▶ **Exercise goal**:
Everything in the listing below has to be repeated exactly, except the pictures.

▶ **Information provided**:
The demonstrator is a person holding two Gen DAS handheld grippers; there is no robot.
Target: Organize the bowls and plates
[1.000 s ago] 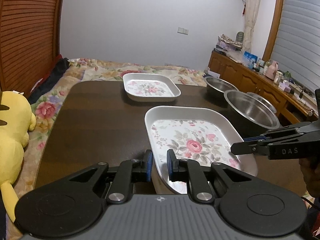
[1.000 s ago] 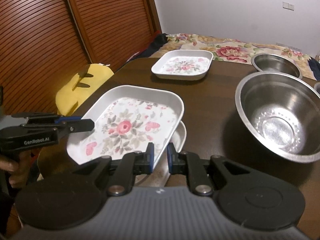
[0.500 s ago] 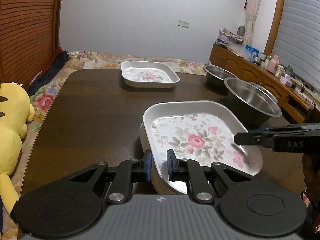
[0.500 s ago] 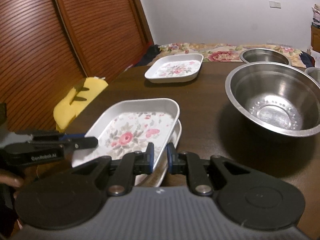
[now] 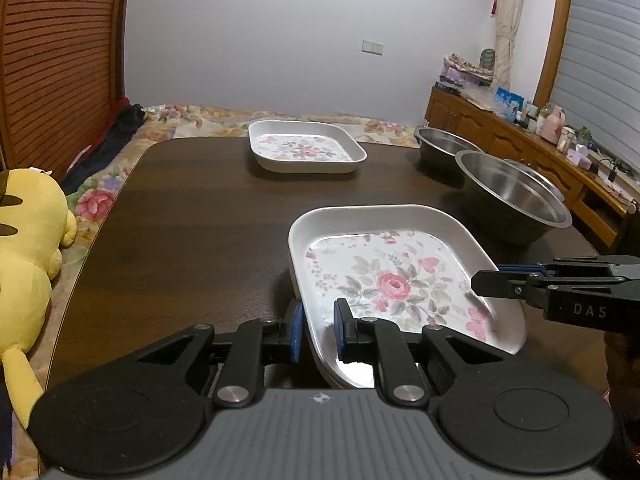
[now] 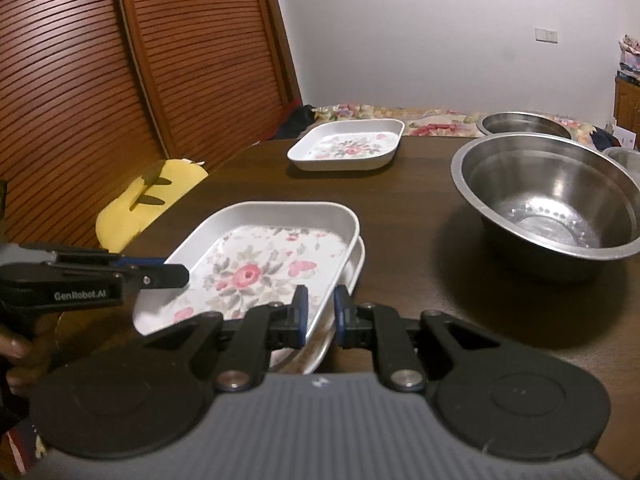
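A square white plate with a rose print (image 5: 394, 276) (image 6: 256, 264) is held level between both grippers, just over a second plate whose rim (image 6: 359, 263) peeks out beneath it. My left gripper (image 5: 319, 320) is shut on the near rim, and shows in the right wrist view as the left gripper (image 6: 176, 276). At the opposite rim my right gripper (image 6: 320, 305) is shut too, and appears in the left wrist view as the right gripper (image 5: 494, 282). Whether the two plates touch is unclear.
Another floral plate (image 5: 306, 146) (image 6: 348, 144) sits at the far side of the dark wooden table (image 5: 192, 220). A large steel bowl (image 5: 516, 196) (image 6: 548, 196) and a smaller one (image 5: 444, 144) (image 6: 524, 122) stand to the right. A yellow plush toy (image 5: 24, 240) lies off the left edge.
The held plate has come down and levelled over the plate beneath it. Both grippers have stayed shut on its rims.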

▶ **Result of this exercise**:
The demonstrator is a person holding two Gen DAS handheld grippers; there is no robot.
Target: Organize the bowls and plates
[1.000 s ago] 
[1.000 s ago] 
[0.500 s ago] 
[0.500 s ago] 
[now] 
[now] 
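A square white plate with a rose print (image 5: 394, 276) (image 6: 256, 264) is held level between both grippers, just over a second plate whose rim (image 6: 359, 263) peeks out beneath it. My left gripper (image 5: 319, 320) is shut on the near rim, and shows in the right wrist view as the left gripper (image 6: 176, 276). At the opposite rim my right gripper (image 6: 320, 305) is shut too, and appears in the left wrist view as the right gripper (image 5: 494, 282). Whether the two plates touch is unclear.
Another floral plate (image 5: 306, 146) (image 6: 348, 144) sits at the far side of the dark wooden table (image 5: 192, 220). A large steel bowl (image 5: 516, 196) (image 6: 548, 196) and a smaller one (image 5: 444, 144) (image 6: 524, 122) stand to the right. A yellow plush toy (image 5: 24, 240) lies off the left edge.
The held plate has come down and levelled over the plate beneath it. Both grippers have stayed shut on its rims.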

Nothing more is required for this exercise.